Тут явно прослеживается та закономерность, что монополизация секса не только не исключает промискуитета, но даже стимулирует его. Когда возможность создать семью реальна не для всех, а только для избранных, неудачники вынуждены довольствоваться суррогатами. Ради укрепления семьи человечество пожертвовало частью своих представительниц, сделав их своего рода "козами отпущения" и вознаградив за это праздностью и роскошными одеждами. Этот процесс начался еще в первобытности, но завершенные формы приобрел в классовом обществе, когда религия возвеличила целомудрие как таковое — не только супружескую верность, но и добрачную девственность.
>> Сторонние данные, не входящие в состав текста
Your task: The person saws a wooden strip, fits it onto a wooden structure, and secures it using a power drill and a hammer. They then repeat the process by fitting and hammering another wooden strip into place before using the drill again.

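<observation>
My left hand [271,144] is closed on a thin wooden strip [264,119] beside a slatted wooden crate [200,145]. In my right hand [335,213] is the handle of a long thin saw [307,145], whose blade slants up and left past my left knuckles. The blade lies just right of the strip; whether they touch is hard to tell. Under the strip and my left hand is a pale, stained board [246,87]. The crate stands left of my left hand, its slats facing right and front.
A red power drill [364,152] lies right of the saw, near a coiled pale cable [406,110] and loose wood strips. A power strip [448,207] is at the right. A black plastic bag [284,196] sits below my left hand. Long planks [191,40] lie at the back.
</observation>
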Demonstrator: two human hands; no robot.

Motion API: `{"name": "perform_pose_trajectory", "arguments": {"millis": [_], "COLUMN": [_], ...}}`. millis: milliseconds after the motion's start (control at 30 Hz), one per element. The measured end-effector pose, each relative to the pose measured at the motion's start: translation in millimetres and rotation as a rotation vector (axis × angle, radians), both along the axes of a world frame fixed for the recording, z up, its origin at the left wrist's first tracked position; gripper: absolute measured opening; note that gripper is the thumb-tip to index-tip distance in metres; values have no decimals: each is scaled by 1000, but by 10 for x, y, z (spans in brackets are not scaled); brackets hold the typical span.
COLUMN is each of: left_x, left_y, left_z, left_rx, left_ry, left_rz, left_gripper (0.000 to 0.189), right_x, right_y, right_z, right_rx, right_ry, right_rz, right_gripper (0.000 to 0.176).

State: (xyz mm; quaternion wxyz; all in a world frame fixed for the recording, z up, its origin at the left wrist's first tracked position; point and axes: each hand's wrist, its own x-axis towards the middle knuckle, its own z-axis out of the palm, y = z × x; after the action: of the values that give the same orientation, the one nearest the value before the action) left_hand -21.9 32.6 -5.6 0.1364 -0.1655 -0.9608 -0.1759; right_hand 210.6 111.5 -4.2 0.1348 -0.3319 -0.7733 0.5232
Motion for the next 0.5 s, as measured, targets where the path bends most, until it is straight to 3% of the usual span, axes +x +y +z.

Первобытная культура такого значения цело­мудрию еще не придавала. Это видно, в частно­сти, по тому, что женщина, бывшая замужем и имеющая брачный опыт, ценилась иногда вы­ше, чем та, которая выходит замуж впервые. У некоторых туземцев девушки определенное время находились в распоряжении мужских клу­бов, где каждый из членов мог в любой момент предъявить на них свои права; а потом, через несколько лет, выходили замуж, чаще всего за одного из членов клуба. Об индифферентном отношении к целомудрию свидетельствует и так называемый "насамонийский обычай", по кото­рому все гости, присутствующие на свадьбе, по очереди овладевают невестой, и обычай предбрачной дефлорации (лишения девственности) девушек отцами, колдунами, вождями и т. д. Наконец, на это указывает прак­тика уступать своих жен гостям в знак гостепри­имства.

Поскольку целомудрие значило не более чем ничто, торговать собой или своими близкими ради достижения каких-либо выгод не считалось в первобытном обществе постыдным. При всей склонности к мифологии дикарь или варвар смо­трел на такие вещи чрезвычайно просто. Половая потребность была для него столь же естественна, как потребность в пище или в отдыхе. Конечно, ни один уважающий себя дикарь не будет зани­маться любовью публично, но и принятие пищи некоторые из них считали делом столь деликат­ным, что его никак нельзя совершать в присутст­вии посторонних.